While its common name, rattlesnake master, would suggest otherwise, a substantial stand of Eryngium yuccifolium makes a delightful companion to the main stand of Liatris.  Waxy, blue-tinged and slender foliage below dozens of white orbs help to compliment the very different color and shape of the blazing star plants.  Bees and pollinating wasps prefer the rattlesnake master which is, thankfully, not adjacent to the path. 
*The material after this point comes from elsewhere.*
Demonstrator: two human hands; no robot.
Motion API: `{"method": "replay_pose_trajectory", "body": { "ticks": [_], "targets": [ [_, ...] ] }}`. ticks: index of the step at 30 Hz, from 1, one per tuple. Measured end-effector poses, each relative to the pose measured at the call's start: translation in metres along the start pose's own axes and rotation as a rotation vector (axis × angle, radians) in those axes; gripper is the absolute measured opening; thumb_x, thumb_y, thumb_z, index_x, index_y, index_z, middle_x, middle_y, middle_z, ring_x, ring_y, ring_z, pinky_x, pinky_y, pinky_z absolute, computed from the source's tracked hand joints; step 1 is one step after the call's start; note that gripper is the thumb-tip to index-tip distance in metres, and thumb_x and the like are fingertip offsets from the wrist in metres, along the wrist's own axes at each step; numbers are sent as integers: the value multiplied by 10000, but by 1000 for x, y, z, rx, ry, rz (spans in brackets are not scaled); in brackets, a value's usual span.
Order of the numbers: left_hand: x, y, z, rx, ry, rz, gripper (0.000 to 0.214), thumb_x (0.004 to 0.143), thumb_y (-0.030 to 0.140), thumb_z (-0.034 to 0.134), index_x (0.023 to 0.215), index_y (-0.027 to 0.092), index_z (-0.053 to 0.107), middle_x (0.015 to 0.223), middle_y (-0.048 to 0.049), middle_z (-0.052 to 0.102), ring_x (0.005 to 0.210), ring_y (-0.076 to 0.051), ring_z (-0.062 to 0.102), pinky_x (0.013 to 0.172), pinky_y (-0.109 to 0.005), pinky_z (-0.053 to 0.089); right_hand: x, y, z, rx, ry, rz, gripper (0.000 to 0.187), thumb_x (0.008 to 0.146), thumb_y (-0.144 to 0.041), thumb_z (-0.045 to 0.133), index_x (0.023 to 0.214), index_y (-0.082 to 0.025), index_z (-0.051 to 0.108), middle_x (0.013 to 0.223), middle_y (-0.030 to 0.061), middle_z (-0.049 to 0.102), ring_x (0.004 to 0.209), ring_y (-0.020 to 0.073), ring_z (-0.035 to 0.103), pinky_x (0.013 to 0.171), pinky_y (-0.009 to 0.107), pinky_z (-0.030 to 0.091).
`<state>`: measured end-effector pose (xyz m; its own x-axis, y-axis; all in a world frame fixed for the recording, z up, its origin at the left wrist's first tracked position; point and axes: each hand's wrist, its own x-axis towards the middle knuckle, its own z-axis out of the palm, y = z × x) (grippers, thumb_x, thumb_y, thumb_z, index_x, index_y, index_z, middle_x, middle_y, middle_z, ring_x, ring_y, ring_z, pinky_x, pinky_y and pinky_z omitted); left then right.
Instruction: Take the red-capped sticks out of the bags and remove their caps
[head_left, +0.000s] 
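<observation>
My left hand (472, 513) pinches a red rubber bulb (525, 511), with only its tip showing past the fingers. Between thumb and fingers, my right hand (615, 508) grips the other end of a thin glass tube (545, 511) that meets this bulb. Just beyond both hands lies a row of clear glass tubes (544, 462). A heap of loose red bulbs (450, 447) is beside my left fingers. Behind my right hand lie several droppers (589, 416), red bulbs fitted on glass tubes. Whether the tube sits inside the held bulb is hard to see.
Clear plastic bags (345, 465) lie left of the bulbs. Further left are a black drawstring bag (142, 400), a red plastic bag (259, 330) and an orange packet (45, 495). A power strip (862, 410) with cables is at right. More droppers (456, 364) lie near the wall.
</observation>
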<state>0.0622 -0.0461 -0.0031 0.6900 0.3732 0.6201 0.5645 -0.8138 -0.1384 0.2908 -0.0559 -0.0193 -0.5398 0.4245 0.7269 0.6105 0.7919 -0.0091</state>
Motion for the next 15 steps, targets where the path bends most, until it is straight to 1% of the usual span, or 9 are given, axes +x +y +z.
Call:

Vernonia fasiculata and Rudbeckia triloba 'Prairie Glow'


One of my favorite combinations in the garden at present is a very Halloween-y orange-purple duo: the biennial, airy orange Rudbeckia triloba 'Prairie Glow' with a hearty mix of two purples. The first of these was one of only two ironweeds native to the Front Range, known as Vernonia fasiculata that provides umbrella-shaped, fuzzy purple compound flowers on tall, swaying stems, and the previously mentioned, spike-shaped Liatris ligulistylus.  I selected these two species to sustain the color combination for the duration of the Rudbeckia’s bloom – with Veronia’s exciting royal purple blooms earlier in the season and the lighter purple Liatris providing a longer season of bloom and keeping the vignette interesting for weeks.

 

This garden will soon have a handful of other vignettes peaking. Keep an eye out for aptly named Salvia azurea (azure sage) mixed in with spreading yellow Solidago rigida ‘Fireworks’ (goldenrod), as well as a second hearty display of yellow and purple from an annual selection of Rudbeckia (black-eyed Susan) with the Texas native Salvia farinacea (mealy-cup sage)Asters, notably the refined, purple Symphyotrichum oblongifolium is just beginning to break bud, along with the dark and moody Symphyotrichum lateriflorum ‘Lady in Black’ These busy perennials will be among the last flowers in this space, with some blooming through September and into October in a good year. 

 

Only after hard frosts force these plants to stop blooming will the Prairie Garden call it a night.  In the meantime, don’t hesitate to stop by the gardens and make the trek out to enjoy the spectacle!  It won’t disappoint.